Before Dad left for work, because he thought Mor and I were preoccupied, he’d kissed Mum thoroughly. When she was flushed and smiling, dimples appearing, he dropped a tender kiss on the tip of her nose and just stared at her for a few seconds. Like she was a miracle.

After all these years.

I’d returned my focus to Mor because I was afraid I might burst into tears. Ones of happiness for my parents. Maybe ones of sadness and longing for myself.

I think because … I knew what the outcome of my quest would be today.

And I still intended to do it.

Fyfe was not at home.

I tried calling him, but it rang out so I called Lewis instead.

“He’s at my place,” my brother told me. “There’s some new security system he wants to install. We told him the one we have is good enough, but ever since those guys broke in without him knowing, he’s paranoid.”

Lewis referred to the Frenchmen who had been looking for a piece of vital evidence Callie’s police officer ex-boyfriend had hidden in a gift. They’d ransacked my brother and sister-in-law’s beautiful home. It didn’t surprise me Fyfe still held guilt about the fact that he’d been charged with installing their security, but he hadn’t gotten it up and running when the break-in occurred.

“Is he still there?”

“Aye, he just got there.”

“Is he alone?”

“Callie and Harley are at the bakery. Why?”

“I just need to talk to him about something. Thanks.” I hung up before he could pester me for more details.

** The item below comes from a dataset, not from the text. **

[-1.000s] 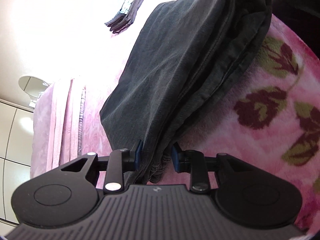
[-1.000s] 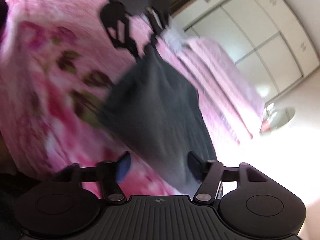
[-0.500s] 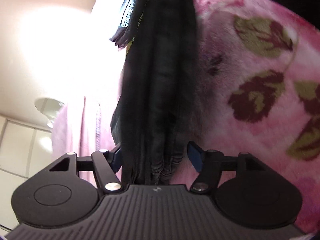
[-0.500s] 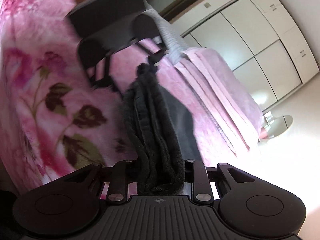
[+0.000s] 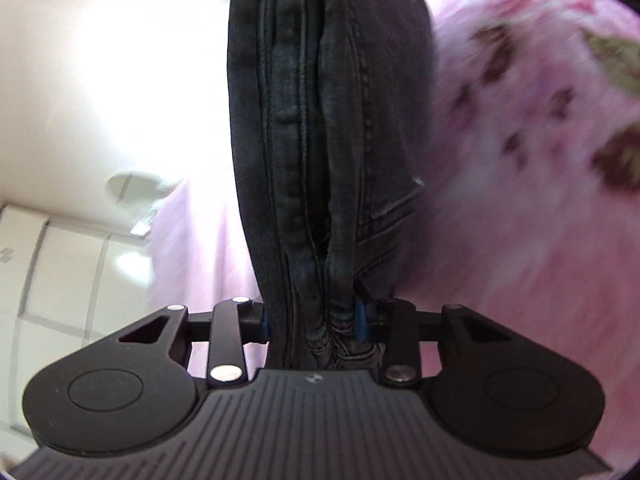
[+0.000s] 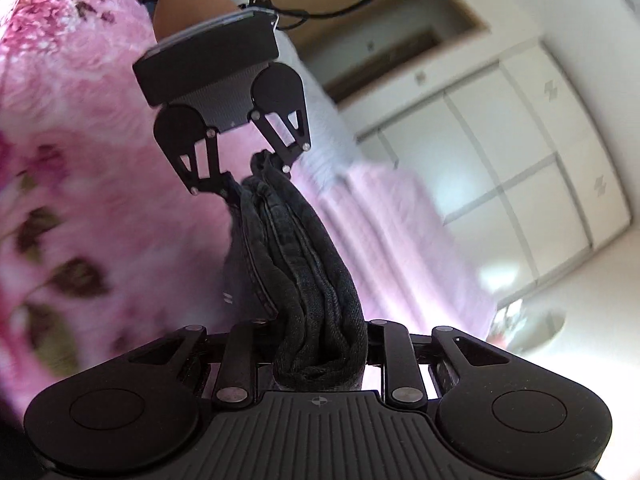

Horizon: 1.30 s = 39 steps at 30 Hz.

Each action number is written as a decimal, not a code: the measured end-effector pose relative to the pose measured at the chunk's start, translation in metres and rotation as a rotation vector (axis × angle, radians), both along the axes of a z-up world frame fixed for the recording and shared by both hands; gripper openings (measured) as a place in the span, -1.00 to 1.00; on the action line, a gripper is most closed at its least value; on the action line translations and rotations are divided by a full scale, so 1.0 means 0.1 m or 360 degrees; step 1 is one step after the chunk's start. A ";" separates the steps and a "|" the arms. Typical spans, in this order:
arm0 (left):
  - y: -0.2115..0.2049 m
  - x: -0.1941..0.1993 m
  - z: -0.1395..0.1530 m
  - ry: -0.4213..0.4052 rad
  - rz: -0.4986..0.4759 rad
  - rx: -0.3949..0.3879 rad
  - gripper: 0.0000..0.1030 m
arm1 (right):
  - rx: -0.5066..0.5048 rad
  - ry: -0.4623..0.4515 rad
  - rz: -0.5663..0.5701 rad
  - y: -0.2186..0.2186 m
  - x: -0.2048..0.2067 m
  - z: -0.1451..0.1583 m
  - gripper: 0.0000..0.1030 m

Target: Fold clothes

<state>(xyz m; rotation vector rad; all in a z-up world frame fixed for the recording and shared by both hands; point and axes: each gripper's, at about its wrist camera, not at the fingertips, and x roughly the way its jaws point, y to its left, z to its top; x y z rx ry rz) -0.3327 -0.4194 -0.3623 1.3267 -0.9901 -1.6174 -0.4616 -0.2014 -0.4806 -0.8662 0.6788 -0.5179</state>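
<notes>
Stretching lengthwise from left tool [image 5: 314,322] to right tool [image 6: 320,354]: folded jeans [image 6: 288,248].

The folded dark jeans [image 5: 320,128] stretch taut between the two grippers, filling the middle of both views and blocking any straight path from one to the other. In the left wrist view, the left gripper [image 5: 314,322] has its fingers pressed on the denim bundle, so no gap remains there. In the right wrist view, the right gripper [image 6: 320,350] is likewise packed with cloth. The pink floral blanket [image 6: 72,128] lies close along one side of the jeans. On the other side, open air runs toward the white wardrobe [image 6: 520,160] far off.
</notes>
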 end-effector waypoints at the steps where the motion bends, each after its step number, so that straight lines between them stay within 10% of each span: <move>1: 0.03 0.10 0.11 -0.0014 0.0059 -0.0038 -0.35 | -0.0035 -0.0017 0.0054 -0.05 0.06 0.06 -0.55; 6: 0.68 0.47 0.36 -0.0065 0.0414 -0.0035 -0.36 | -0.0098 -0.0135 0.0391 0.04 0.38 0.21 -0.55; 11: 1.61 0.37 -0.10 -0.0068 0.0488 0.0385 -0.31 | 0.0138 0.0038 0.0584 0.46 0.38 -0.19 -0.55; 17: 2.64 0.21 -0.66 -0.0073 0.0382 0.0502 -0.25 | 0.0299 0.0369 0.0474 0.91 -0.08 -0.87 -0.39; 21: 2.84 0.32 -0.60 -0.0020 0.0429 0.0524 -0.10 | 0.0404 0.0313 0.0279 0.96 -0.37 -0.93 -0.29; 29: 2.85 1.20 -0.04 0.0350 0.0813 0.0485 -0.13 | 0.0609 -0.0009 -0.0328 0.48 -0.64 -0.75 -0.27; 39: 1.79 1.68 0.41 0.1208 0.1019 0.0670 -0.43 | 0.1348 -0.0555 -0.0391 -0.32 -0.18 -0.19 -0.26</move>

Thankfully, the drive to Lewis and Callie’s wasn’t that far from Fyfe’s. My dad had designed my brother’s home for a wealthy client who ran into financial difficulties and had to sell the spectacular house for a steal.

It was situated on a small piece of private land, nestled in woodland, between Ardnoch and Golspie. The modern midcentury home was designed so that the living space was upstairs and the bedrooms downstairs. On the first floor there were two walls made entirely of glass. With woodland at the back of the home, the living space emulated the experience of being in a treehouse. The stairs brought you up into the kitchen, and beyond that was a living and dining area.

Off the dining area, Dad had designed an oversized square window box you could sit in. There were windows on all three sides and it literally felt like you were hanging in the trees. Below you could see the twinkle of water from the man-made moat around the house. Water was taken from a downhill stream on the back of the property through underground pipes and pumped into the moat, where propeller turbines attached to a hydropower system created hydroelectricity to power the home. There was also a bank of solar panels out front where there were no trees to block the sunlight.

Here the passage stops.